И еще один эпизод, повлиявший на мое отношение к проблеме
интеллигенции.
Отец был исключен из состава сотрудников Московского уни-
верситета сразу же после революции. Но все время мечтал и на-
деялся вернуться к преподавательской и научной деятельности.
Однажды, по совету своих университетских учителей, он написал
письмо Луначарскому с просьбой восстановить его в числе сот-
рудников университета на любых условиях. Тогда времена были
иные чем теперь и несмотря на всю их суровость, члены прави-
тельства иногда отвечали на письма. Луначарский пригласил отца
приехать к нему на дачу. День был воскресный и отец уехал на
встречу окрыленный и полный надежд. Вернулся он поздно вече-
ром, очень расстроенный и весь дрожал от обиды.

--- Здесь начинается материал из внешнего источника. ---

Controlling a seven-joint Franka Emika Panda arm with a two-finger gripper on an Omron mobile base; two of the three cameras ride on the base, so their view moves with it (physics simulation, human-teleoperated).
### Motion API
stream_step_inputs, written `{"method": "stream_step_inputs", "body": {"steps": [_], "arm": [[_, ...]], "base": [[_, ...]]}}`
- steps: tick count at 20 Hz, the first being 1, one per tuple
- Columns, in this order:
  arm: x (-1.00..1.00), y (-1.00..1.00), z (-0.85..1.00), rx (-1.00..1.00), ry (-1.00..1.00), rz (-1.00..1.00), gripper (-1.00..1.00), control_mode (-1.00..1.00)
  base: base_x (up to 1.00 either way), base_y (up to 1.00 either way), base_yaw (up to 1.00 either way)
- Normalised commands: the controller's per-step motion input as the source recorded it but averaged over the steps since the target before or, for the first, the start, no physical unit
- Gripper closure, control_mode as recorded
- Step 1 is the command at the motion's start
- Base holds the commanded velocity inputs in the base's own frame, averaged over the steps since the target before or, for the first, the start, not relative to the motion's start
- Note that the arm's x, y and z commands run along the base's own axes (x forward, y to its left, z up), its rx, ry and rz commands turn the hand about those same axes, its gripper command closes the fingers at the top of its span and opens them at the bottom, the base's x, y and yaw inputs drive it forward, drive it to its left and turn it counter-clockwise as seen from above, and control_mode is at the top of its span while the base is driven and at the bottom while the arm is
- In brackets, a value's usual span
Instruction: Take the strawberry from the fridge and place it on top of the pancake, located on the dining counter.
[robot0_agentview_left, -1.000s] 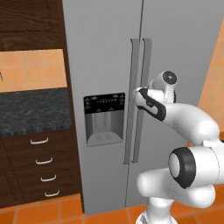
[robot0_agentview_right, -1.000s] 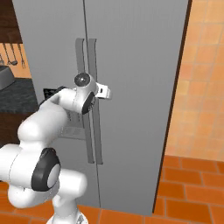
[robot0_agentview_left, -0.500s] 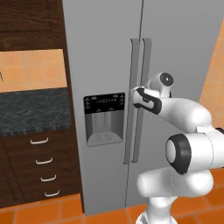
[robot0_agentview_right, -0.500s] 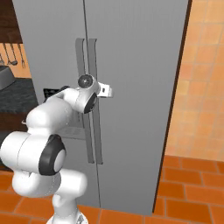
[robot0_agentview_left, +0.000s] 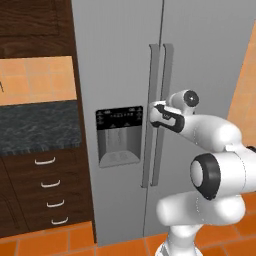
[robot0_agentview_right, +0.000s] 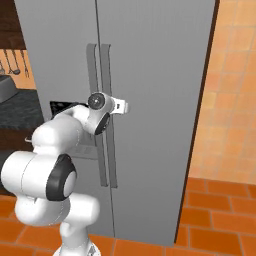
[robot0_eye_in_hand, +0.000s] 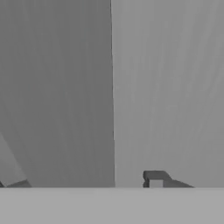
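At the fridge (robot0_agentview_left: 125, 75) front in the left base view, the white arm reaches in from the lower right and sets its gripper (robot0_agentview_left: 153, 111) against the 2 long vertical handles (robot0_agentview_left: 159, 100), level with the black-panelled water dispenser (robot0_agentview_left: 119, 135) on the left door. Both doors are closed, so the strawberry inside is hidden. Dark wood drawers (robot0_agentview_left: 47, 185) sit under a black counter top (robot0_agentview_left: 37, 127) to the left.

In the right base view, the arm rises from the lower left — the hand (robot0_agentview_right: 102, 107) meets the handles (robot0_agentview_right: 100, 75) about midway up the fridge (robot0_agentview_right: 155, 100), beside an orange tiled wall (robot0_agentview_right: 230, 90).

In the hand view, a grey door surface (robot0_eye_in_hand: 166, 87) is seen close up, with 1 dark fingertip (robot0_eye_in_hand: 154, 179) at the bottom. Whether the fingers have clamped a handle — I cannot tell.
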Motion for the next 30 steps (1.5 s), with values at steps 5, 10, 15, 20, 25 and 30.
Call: {"method": "stream_step_inputs", "body": {"steps": [5,10,15,20,25,30], "arm": [[-0.65,-0.28,0.13,0.05,0.15,-0.07,1.0,-1.0],[-1.0,-0.62,0.0,0.06,0.03,-0.14,1.0,-1.0],[-1.0,-0.98,-0.01,0.11,0.0,-0.12,1.0,-1.0],[-1.0,-1.0,-0.01,0.12,0.0,-0.1,1.0,-1.0],[-1.0,-1.0,0.0,0.09,0.0,-0.1,1.0,-1.0],[-1.0,-0.63,0.14,0.05,0.01,-0.21,-1.0,-1.0]], "base": [[0.0,0.0,0.0],[0.0,0.0,0.0],[0.0,0.0,0.0],[0.0,0.0,0.0],[0.0,0.0,0.0],[0.0,0.0,0.0]]}}
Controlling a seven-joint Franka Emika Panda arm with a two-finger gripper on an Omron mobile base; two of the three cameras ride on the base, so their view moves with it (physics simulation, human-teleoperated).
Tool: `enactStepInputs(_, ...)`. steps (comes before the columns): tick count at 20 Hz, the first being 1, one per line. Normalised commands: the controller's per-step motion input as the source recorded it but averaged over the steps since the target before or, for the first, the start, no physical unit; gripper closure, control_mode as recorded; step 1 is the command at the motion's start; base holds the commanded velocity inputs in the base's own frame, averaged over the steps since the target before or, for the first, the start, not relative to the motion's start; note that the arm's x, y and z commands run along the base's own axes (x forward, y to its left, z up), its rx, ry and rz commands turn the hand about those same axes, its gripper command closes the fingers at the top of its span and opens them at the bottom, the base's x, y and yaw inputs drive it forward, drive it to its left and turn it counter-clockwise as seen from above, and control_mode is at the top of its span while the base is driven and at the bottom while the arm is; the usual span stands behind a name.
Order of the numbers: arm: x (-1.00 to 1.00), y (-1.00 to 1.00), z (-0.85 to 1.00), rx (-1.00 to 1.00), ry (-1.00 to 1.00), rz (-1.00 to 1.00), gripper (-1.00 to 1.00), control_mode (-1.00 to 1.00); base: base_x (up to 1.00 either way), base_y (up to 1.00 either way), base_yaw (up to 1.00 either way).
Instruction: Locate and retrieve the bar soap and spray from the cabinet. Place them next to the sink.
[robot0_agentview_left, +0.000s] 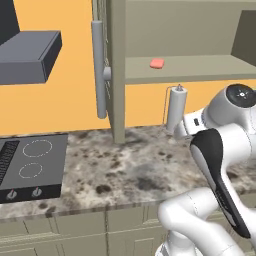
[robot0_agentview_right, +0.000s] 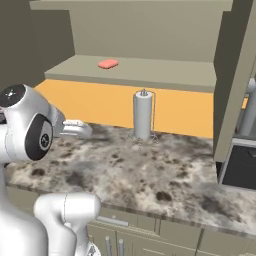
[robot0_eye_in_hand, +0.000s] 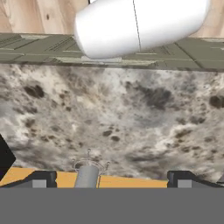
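**Left base view and companions: retrieval not yet begun**

Left base view: the cabinet (robot0_agentview_left: 118, 70) is seen with its door swung open, and the bar soap (robot0_agentview_left: 157, 63) is seen lying flat on the inner shelf, untouched. The same bar soap (robot0_agentview_right: 108, 64) is shown on the shelf in the right base view, well above the paper towel roll (robot0_agentview_right: 143, 116) standing on the speckled desk (robot0_agentview_right: 150, 170). The stovetop (robot0_agentview_left: 31, 167) is set into the desk at left. In the hand view the fingers (robot0_eye_in_hand: 113, 179) are seen spread apart and empty, directed at the desk. Both retrievals and both placements are judged still outstanding.
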Motion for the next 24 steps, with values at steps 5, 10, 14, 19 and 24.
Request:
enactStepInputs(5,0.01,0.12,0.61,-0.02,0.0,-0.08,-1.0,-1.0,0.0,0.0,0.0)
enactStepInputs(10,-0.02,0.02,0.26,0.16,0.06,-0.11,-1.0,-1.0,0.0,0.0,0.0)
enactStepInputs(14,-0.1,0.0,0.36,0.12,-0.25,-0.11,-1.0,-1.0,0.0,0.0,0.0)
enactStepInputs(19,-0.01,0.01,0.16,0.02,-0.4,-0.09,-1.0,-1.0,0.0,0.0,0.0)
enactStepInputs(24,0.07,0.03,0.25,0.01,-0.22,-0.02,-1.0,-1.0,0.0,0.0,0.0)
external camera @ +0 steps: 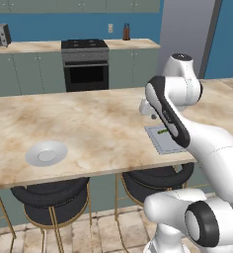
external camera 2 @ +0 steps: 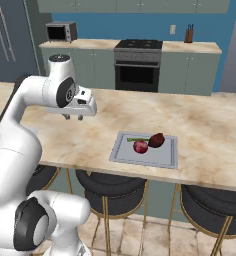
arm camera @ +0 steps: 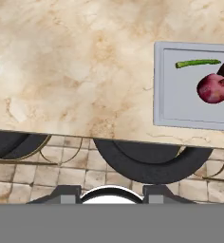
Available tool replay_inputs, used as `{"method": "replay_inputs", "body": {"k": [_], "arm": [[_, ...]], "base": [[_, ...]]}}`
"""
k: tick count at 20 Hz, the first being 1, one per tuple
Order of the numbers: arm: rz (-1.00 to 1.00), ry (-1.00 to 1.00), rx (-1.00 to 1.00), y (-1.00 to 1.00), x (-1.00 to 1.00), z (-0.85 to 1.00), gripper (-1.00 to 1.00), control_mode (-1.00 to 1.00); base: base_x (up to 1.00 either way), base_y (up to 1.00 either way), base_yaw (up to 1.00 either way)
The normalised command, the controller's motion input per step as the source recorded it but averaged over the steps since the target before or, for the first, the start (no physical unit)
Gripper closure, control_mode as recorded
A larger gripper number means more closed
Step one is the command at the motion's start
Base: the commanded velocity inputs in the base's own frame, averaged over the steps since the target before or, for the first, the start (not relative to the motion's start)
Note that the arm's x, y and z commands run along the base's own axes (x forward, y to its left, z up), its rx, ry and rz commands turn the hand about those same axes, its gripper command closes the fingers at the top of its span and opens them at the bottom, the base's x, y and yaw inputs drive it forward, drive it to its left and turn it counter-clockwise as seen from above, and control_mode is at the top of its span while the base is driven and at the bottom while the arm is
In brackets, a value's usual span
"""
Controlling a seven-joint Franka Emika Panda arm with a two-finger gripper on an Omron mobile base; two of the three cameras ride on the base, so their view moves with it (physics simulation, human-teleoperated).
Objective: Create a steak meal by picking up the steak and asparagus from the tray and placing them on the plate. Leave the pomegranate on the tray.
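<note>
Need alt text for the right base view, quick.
A grey tray on the marble counter holds the steak, pomegranate and asparagus; the white arm's gripper hangs left of it, over bare counter.

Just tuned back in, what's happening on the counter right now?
Nothing has been picked up yet. The gripper hangs above the bare counter, to the left of the tray, holding nothing. The steak, the asparagus and the pomegranate all lie on the tray. The plate sits further left along the counter with nothing on it. Whether the fingers are open or shut cannot be told.
</note>
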Motion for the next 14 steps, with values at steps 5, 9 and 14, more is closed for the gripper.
{"method": "replay_inputs", "body": {"k": [5,9,14], "arm": [[-0.01,-0.01,0.01,-0.25,-0.05,-0.12,-1.0,-1.0],[-0.11,0.0,0.0,-0.78,-0.03,-0.32,-1.0,-1.0],[-0.16,-0.01,0.03,-0.92,0.0,-0.39,-1.0,-1.0]], "base": [[0.0,0.0,0.0],[0.0,0.0,0.0],[0.0,0.0,0.0]]}}
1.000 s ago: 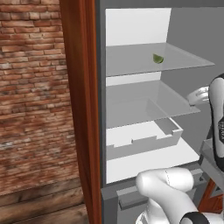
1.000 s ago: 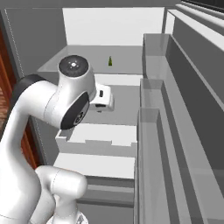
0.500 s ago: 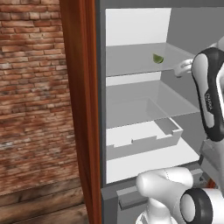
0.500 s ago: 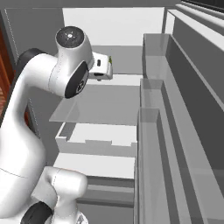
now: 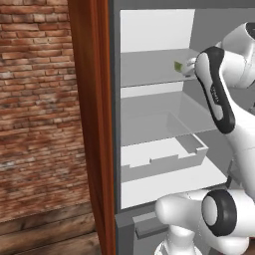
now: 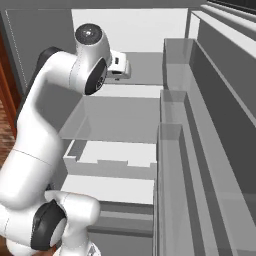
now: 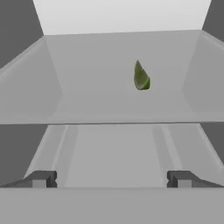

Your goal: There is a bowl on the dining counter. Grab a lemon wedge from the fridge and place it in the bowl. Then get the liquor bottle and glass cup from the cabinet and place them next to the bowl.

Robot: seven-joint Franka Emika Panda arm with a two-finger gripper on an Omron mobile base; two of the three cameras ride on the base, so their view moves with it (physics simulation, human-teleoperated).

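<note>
The fridge stands open with its white shelves showing. A small green lemon wedge lies on the upper shelf, seen ahead and slightly right in the hand view as the lemon wedge. My gripper is open, empty, level with the front edge of that shelf and still short of the wedge. In the left base view the gripper sits just right of the wedge. The bowl, dining counter, liquor bottle, glass cup and cabinet are out of view.
A glass shelf and a white drawer sit below the upper shelf. The fridge door's grey bins stand to the right. A red-brown wood panel and a brick wall lie to the left.
The arm has swung upward and carried the hand from the middle shelf level up to the top shelf, closer to the lemon wedge. The jaws have stayed open.
</note>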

Как оказалось никакого серьезного разговора, на что наде-
ялся мой отец, так и не состоялось. Собственно говоря, разго-
вора и вообще на было. Отец даже ничего и не смог сказать Ана-
толию Васильевичу, которого все считали интеллигентнейшим
человеком, чуть ли не совестью партии.
Луначарский принял отца в холле большой двухэтажной дачи
и довольно долго заставил его там ожидать. Затем он спустился
к нему в халате, который был едва застегнут. Держа в одной ру-
ке письмо, а другой придерживая полы халата и даже не предло-
жив сесть, Анатолий Васильевич начал сразу говорить на повы-
шенных тонах:"Как Вы можете мне писать такие письма. Неужели
Вы и те, которые за Вас ходатайствуют не понимают, что вы
здесь ни кому не нужны, что вам никто никогда не доверит обу-
чать студентов. Скажите спасибо, за то, что партия вас пока
терпит". И так далее и все в таком же духе.
Все надежды отца рухнули, причем, на всегда! А ему тогда
еще не было и сорока. Он был сильный и энергичный человек. И
его действительно самым большим желанием было служить России.